On accuse le touriste d’empêcher les populations locales de se loger. Mais si demain, il n’y a plus de tourisme, la montagne fera partie de la diagonale du vide. Si on est victime de notre succès, et qu’on nous l’enlève, nous reviendrons comme avant, où les villages se videront, et ce ne sera pas -4 % mais peut-être -50 % sur nos territoires.


Selon l’INSEE, au 1er janvier 2023, la France compte 68,0 millions d’habitants. Au cours de l’année 2022, la population a augmenté de 0,3 % sur l’ensemble du territoire.


Eric Brèche : Ce qui se passe en montagne n’est pas étranger à ce qui se passe en plaine ou dans les villes. Le prix du mètre carré ne fait qu’augmenter. On ne peut pas reprocher aux gens de vouloir vendre leur bien. Dans les plaines, on observe de nouveaux quartiers qui se développent. Et en montagne, on ne veut pas développer à outrance. Il faut trouver de nouvelles façons de pouvoir justement donner des outils aux acteurs locaux (collectivités locales et régionales, départementales) pour que l’’on puisse créer et inventer des possibilités de fixer davantage les personnes dans ces villages de montagne. Nous, on y vit, et on veut continuer à y vivre.

La production de neige de culture

Alex Maulin : La production de neige de culture s’est beaucoup améliorée. Pour produire un mètre cube de neige, nous utilisons aujourd’hui 70 % d’énergie en moins qu’il y a 15 ans. L’eau est prélevée et stockée lorsqu’elle est disponible à certaines périodes de l’année. Une fois produite, cette neige de culture fond plus doucement que la neige naturelle. Elle permet donc d’échelonner le moment où l’eau va repartir vers la mer. J’aimerais vraiment que demain, un organisme comme l’ANEM (ou autres) puisse mener une étude globale sur l’eau et la neige de culture afin de pouvoir apporter des réponses scientifiques qui soient externes à une commande qui serait la nôtre.

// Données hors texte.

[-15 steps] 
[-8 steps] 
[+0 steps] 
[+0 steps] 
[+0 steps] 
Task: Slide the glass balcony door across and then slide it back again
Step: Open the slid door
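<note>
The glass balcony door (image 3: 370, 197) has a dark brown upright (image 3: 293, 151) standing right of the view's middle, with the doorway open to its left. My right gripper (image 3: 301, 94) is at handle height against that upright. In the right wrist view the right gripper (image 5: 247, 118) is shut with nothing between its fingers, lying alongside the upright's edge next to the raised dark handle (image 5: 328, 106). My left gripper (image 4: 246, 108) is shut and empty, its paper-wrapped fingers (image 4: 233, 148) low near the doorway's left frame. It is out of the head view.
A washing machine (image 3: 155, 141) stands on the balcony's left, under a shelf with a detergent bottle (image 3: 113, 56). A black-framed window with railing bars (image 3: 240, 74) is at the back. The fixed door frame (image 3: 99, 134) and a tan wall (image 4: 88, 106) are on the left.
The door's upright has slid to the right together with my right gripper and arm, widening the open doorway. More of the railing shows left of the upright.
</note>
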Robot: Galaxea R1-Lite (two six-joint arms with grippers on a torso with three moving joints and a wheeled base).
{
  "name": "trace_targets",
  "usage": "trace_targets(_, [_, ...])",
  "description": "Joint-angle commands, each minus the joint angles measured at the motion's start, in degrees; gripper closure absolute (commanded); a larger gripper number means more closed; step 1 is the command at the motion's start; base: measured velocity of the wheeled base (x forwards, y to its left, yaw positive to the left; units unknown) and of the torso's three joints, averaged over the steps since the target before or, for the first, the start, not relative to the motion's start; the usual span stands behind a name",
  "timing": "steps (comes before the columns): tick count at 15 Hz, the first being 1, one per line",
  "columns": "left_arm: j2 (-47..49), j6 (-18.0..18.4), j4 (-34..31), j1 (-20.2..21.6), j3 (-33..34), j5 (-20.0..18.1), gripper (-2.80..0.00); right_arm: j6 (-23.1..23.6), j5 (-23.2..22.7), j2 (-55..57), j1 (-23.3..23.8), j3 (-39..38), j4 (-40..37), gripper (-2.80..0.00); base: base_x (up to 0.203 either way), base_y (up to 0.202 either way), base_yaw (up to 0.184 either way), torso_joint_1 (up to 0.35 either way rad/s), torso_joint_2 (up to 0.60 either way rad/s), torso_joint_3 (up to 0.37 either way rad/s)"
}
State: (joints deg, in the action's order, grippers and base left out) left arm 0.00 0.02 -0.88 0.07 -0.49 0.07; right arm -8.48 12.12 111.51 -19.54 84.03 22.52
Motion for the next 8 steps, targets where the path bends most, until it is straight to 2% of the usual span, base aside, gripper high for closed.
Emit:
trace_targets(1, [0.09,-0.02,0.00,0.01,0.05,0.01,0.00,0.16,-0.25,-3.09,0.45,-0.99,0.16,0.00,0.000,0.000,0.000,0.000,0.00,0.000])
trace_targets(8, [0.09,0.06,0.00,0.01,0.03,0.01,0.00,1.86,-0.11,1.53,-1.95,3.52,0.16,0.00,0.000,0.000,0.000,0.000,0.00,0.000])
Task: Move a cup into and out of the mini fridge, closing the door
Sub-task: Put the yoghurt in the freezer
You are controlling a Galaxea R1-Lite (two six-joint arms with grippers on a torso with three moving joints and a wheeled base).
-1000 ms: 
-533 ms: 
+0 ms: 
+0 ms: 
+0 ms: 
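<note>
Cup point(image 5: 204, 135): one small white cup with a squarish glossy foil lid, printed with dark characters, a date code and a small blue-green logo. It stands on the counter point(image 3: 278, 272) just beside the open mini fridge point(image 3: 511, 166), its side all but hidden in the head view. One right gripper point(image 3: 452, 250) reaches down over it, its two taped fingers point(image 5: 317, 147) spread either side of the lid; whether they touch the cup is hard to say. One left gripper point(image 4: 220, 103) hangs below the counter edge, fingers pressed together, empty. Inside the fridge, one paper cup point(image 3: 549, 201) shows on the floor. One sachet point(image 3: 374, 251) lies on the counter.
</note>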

Jean-Luc Boch : Il y a deux choses qui sont très importantes. La première, c’est le multi-usage de l’utilisation des retenues collinaires. On les utilise très souvent dans le cadre de la production de neige de culture, mais de plus en plus souvent pour l’irrigation ou alors pour l’alimentation de bétail en altitude.

Pendant la sécheresse de l’été 2022, nous nous sommes rendus compte que sur certains territoires de montagne, nous avons pu éteindre très rapidement des incendies grâce à ces fameuses réserves d’eau.

Enfin, le fait de créer de la neige de culture en altitude va permettre d’irriguer le territoire beaucoup plus longtemps, notamment lors de périodes de sécheresse. La neige de culture a une densité bien supérieure à la neige naturelle. Elle s’infiltre beaucoup plus lentement, imprègne le territoire, lui permettant de rester humidifié plus longtemps. Le fait d’avoir cette capacité de stocker à un moment donné de l’eau quand elle est en surabondance, au printemps notamment, va permettre de la redistribuer le reste de l’année. A titre d’exemple, en altitude aujourd’hui, les études scientifiques indiquent que 80 à 90 % de l’eau qui s’écoule au printemps suite à la fonte des neiges se dirige dans les ruisseaux, les rivières, les fleuves et finit dans la Méditerranée.

Eric Brèche: La neige de culture suscite beaucoup de débats. Cela prouve encore à quel point nous devons faire de la pédagogie sur ce sujet-là. Il faut absolument que l’on arrête d’avoir des débats hostiles qui n’avancent pas. J’en appelle à très court terme, l’État lui-même et les socioprofessionnels à se mettre autour de la table pour que politiquement, nous arrivions à trouver une convergence sur ce sujet.

Face à ces enjeux, force est de constater que les acteurs de la montagne s’assument. Et si assumer ses responsabilités consiste à prendre en main ce que l’on peut faire pour changer une situation, cela revient aussi à accepter que certaines choses échappent à notre emprise.

En conclusion, pas de soumission passive du côté de la montagne, mais plutôt le courage de chercher des solutions pour que cette montagne soit plus durable, solidaire et responsable. L’innovation, la prise de risques, et les actes seront la démonstration de ces intentions.